A falsa questão do diploma
Por José Milton Santos*
Periodicamente, a regulamentação da profissão de jornalista é questionada, seja através da própria imprensa, seja através de ações na Justiça. É bom lembrar que, embora a luta pela regulamentação remonte ao início do século passado, o movimento efetivo que logrou resultado articulou-se a partir de Minas Gerais na década de 1960.*Jornalista, professor e diretor de Relações Institucionais do Sindicato dos Jornalistas Profissionais de Minas Gerais. Texto publicado no site da Fenaj.
Há vinte anos, uma assembléia do sindicato mineiro aprovou o documento intitulado “A regulamentação profissional do jornalista e a liberdade de imprensa”, com a participação de profissionais de veículos, professores e estudantes dos três cursos de Jornalismo então existentes no estado, do qual reproduzimos as partes mais importantes:
“Os jornalistas profissionais de Belo Horizonte, professores e estudantes dos cursos de comunicação do estado, representados por suas lideranças, reiteram nesta Assembléia sua posição em defesa da mais importante conquista da categoria, fruto de anos de luta das mais autênticas lideranças da classe: a regulamentação do exercício da profissão.
Liberdade de expressão
Dizem os defensores da ‘desregulamentação’ da profissão – pois é isto que está em pauta atrás da extinção da obrigatoriedade do diploma para o exercício profissional do jornalismo – que o atual sistema de acesso à profissão é antidemocrático e cerceador da liberdade de expressão.
Hoje o critério (para admissão) é competência comprovada num mercado altamente competitivo.

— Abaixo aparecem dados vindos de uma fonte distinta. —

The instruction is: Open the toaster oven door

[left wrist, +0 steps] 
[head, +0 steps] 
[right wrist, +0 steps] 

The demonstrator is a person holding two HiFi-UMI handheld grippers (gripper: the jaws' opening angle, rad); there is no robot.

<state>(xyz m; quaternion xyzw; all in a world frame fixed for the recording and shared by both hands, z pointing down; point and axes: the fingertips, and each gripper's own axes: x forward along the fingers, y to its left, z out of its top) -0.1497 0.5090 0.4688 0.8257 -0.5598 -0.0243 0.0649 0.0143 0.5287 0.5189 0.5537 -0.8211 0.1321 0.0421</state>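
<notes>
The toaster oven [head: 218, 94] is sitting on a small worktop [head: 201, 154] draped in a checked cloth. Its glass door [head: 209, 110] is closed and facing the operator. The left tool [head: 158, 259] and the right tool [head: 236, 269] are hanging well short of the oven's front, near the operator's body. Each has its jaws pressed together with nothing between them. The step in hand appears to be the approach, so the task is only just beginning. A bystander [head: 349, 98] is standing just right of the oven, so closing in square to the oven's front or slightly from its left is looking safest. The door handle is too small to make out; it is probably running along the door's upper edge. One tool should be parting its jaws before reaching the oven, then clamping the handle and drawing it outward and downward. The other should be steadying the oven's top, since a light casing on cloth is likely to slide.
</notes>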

O que assegura ao profissional o acesso à carreira e a sua permanência no mercado é exatamente o que faz o sucesso ou o fracasso de outros profissionais de qualquer categoria: seu talento e competência no trabalho.

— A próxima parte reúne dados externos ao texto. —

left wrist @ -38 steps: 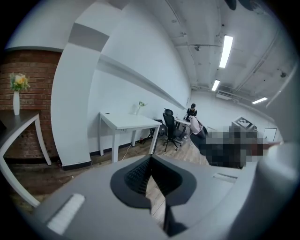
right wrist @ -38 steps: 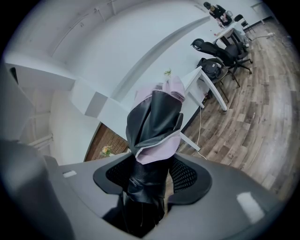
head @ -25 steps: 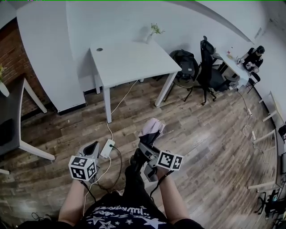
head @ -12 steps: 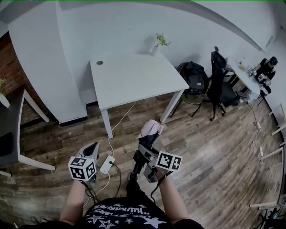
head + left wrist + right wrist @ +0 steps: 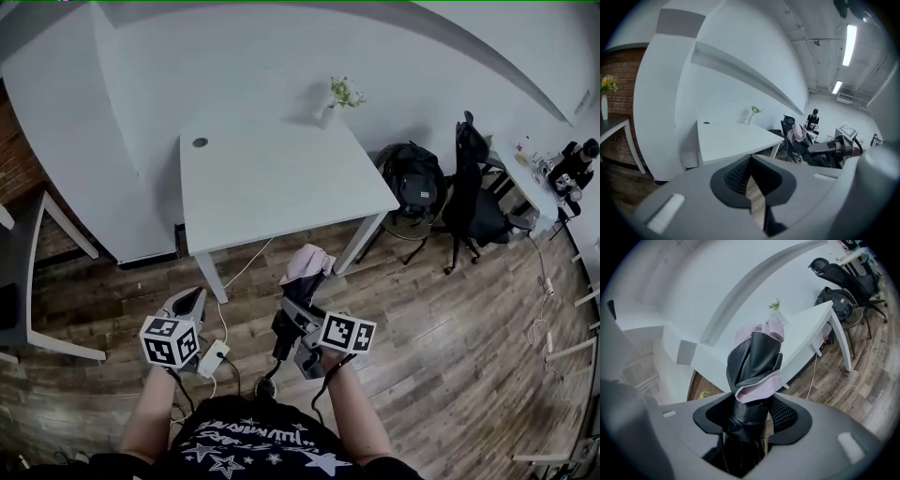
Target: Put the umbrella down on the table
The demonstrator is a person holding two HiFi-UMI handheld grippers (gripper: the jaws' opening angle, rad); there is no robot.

Por outro lado, a liberdade de expressão, em momento algum é atingida pela regulamentação, dada a própria característica básica da profissão: jornalista é um processador do pensamento alheio, das diferentes correntes e lideranças da sociedade; é um mediador, um facilitador da compreensão da mensagem, um servidor fiel da liberdade de expressão, na medida em que é o seu trabalho que favorece e estimula o diálogo no nível das diferentes comunidades.
Aperfeiçoamento e retrocesso
Estamos convictos – e esta é uma posição compartilhada por jornalistas de todo o mundo – de que a informação é um bem público de fundamental importância para o crescimento da sociedade e que os profissionais que nela atuam devem ser mais que bons redatores e talentosos utilizadores de linguagens. Estes profissionais devem ter uma preparação universitária capaz de levá-los a superar a aparência dos fatos que divulgam e analisam, de modo a apresentar aos leitores um conhecimento mais pleno daquilo que acontece em nosso meio.

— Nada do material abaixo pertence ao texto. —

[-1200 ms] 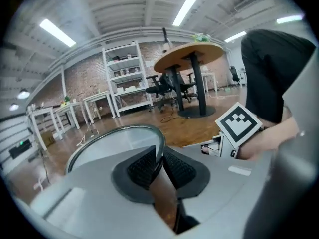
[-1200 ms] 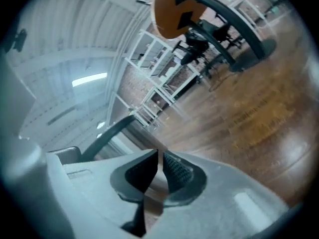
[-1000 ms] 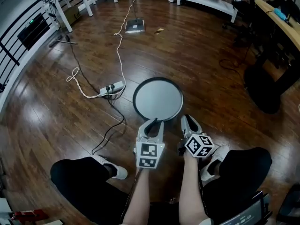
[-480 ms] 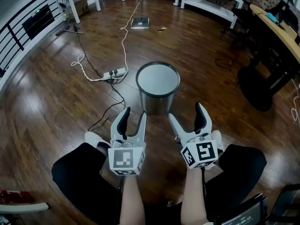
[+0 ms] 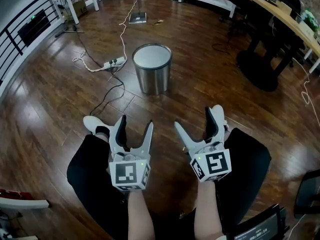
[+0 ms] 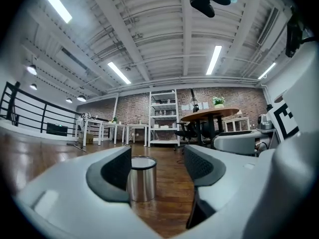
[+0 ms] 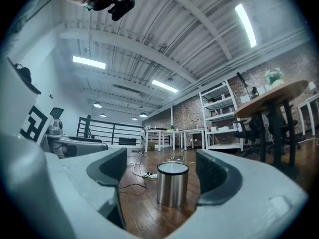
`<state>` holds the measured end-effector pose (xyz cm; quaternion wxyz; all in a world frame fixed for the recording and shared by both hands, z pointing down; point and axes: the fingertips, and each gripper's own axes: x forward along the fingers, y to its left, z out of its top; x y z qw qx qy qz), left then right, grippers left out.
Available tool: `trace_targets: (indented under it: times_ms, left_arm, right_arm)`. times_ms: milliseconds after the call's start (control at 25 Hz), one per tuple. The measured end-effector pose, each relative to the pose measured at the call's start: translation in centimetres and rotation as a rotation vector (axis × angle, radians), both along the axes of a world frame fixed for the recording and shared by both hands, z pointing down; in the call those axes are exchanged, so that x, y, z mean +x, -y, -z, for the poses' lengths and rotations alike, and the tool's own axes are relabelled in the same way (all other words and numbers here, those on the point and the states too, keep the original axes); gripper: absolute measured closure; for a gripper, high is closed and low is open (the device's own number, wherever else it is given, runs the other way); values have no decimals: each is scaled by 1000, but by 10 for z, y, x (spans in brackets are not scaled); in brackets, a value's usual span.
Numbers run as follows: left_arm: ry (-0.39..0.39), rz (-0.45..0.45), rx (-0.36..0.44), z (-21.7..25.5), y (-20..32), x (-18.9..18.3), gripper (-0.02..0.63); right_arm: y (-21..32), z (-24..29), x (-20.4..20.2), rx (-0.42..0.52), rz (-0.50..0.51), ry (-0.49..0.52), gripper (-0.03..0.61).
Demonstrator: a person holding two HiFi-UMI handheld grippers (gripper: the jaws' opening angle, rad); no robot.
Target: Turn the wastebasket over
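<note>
The wastebasket (image 5: 152,69) is a steel cylinder with a black rim and a flat pale top, standing on the wooden floor well ahead of both grippers. It shows small and far off in the left gripper view (image 6: 142,180) and the right gripper view (image 7: 172,183). My left gripper (image 5: 134,124) hovers over the person's left knee, and its jaws are opening with nothing between them. My right gripper (image 5: 196,120) is held beside it over the right knee, jaws also opening and empty. Both point level toward the basket.
A power strip (image 5: 114,62) with white and black cables lies left of the basket. A flat device (image 5: 138,18) sits farther back. A round black table base (image 5: 257,69) stands at the right, a black railing (image 5: 20,29) at the left. The person's legs and a white shoe (image 5: 92,124) are below the grippers.
Both grippers have pulled back from the wastebasket toward the person and risen. Their jaws have gone from nearly shut to wide apart. The basket now stands alone, farther off.
</note>
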<state>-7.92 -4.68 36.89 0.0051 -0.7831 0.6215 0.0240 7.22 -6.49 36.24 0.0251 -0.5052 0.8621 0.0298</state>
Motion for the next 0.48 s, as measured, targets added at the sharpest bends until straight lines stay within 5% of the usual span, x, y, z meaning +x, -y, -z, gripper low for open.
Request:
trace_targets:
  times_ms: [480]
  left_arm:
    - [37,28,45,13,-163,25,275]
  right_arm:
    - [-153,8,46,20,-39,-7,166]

Só o despertar intelectual adquirido nas universidades e prolongado e aprofundado na vivência profissional permite ao jornalista captar a realidade subjacente aos fatos e elaborar notícias que não escondam ângulos (econômicos, políticos, psicológicos etc.) perceptíveis apenas àqueles que se preocupam com as causas de tudo que acontece.
A própria evolução tecnológica dos meios de comunicação e as imensas transformações sociais, políticas e econômicas por que passou o país revelam a necessidade de melhor formação dos profissionais da área. No momento em que as empresas jornalísticas buscam continuamente seu aperfeiçoamento tecnológico atualizando seus parques gráficos e equipamentos de produção da informação é, no mínimo, muito estranho que elas mesmas venham à luta na tele-radiodifusão em prol do direito de contar com profissionais menos qualificados.
Riscos no precedente
O que se deseja, na verdade, com a ‘desregulamentação’ do exercício do jornalismo é enfraquecer a luta conjunta dos profissionais que recentemente conseguiram ter sua profissão – após longos anos de dedicação e trabalho – reconhecida e regulamentada por lei.
Trata-se de uma estratégia mais ampla dos patrões, além de criar perigoso precedente para outras categorias, que visa a dificultar a regulamentação das novas profissões que vão surgindo e que, desse reconhecimento, possam melhorar sua luta por condições satisfatórias de trabalho e salário.
A regulamentação é uma conquista dos trabalhadores jornalistas. Consideramos qualquer ameaça a esta posição um grave retrocesso e alertamos os companheiros de outras categorias profissionais para os riscos embutidos no precedente que seria aberto.”